▸ **EXERCISE DETAILS**
From the data, return each line holding the word "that".

INFORMATION PROVIDED: Begin

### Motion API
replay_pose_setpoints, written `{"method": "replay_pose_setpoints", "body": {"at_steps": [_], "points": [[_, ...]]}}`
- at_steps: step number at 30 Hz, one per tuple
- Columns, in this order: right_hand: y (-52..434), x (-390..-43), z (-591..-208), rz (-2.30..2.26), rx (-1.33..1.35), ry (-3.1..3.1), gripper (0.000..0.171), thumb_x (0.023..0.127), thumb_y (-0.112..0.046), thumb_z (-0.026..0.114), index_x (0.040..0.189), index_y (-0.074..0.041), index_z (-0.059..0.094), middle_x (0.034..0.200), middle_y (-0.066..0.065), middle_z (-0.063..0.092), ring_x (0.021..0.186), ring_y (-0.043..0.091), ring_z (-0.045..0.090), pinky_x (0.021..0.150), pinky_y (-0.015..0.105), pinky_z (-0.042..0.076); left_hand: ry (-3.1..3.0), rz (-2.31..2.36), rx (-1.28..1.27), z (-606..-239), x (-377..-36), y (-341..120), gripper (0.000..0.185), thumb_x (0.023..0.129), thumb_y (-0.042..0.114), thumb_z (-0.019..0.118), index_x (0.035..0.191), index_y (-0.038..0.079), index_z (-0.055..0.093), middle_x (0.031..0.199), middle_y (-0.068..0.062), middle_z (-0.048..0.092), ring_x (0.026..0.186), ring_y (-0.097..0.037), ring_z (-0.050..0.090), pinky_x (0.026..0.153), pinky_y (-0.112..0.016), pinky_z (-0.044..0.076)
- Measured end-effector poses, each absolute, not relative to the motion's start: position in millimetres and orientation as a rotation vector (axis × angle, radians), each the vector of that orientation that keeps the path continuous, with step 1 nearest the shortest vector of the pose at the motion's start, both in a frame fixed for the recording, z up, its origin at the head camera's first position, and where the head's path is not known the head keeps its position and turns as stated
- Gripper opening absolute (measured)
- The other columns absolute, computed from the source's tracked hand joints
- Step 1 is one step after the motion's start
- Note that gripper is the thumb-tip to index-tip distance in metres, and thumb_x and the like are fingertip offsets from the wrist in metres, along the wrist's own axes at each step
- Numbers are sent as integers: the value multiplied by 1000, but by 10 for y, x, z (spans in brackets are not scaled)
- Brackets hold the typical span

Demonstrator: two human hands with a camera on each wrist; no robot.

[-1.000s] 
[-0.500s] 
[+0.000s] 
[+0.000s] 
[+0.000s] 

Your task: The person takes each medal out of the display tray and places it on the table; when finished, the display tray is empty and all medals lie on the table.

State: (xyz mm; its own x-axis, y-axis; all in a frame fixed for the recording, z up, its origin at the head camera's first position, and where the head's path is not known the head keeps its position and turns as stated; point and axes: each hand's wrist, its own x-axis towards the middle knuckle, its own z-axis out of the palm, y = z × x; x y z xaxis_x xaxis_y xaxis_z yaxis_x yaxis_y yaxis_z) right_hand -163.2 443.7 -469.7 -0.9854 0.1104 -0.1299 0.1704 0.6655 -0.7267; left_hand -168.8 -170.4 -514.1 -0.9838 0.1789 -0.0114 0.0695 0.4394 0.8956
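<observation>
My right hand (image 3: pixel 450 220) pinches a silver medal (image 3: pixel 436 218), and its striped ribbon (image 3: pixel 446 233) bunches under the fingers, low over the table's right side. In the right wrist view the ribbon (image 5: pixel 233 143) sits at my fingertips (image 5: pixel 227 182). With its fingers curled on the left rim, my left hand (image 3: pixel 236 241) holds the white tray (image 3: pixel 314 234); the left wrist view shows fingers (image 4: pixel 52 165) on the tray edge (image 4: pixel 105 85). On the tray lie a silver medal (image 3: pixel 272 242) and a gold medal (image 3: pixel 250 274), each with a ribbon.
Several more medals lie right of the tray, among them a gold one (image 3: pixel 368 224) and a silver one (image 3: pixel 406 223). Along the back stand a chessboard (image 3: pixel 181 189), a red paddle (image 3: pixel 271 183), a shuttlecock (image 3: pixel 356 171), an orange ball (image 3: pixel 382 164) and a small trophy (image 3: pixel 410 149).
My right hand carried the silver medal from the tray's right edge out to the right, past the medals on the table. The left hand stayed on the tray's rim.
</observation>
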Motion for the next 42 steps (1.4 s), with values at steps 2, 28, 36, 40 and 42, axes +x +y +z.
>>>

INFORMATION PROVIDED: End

▸ **WRITTEN SOLUTION**
- Measured end-effector poses, each absolute, not relative to the motion's start: position in millimetres and orientation as a rotation vector (axis × angle, radians), each the vector of that orientation that keeps the path continuous, with step 1 nearest the shortest vector of the pose at the motion's start, both in a frame fixed for the recording, z up, its origin at the head camera's first position, and where the head's path is not known the head keeps its position and turns as stated
- Note that gripper is the thumb-tip to index-tip distance in metres, and thumb_x and the like are fingertip offsets from the wrist in metres, along the wrist's own axes at each step

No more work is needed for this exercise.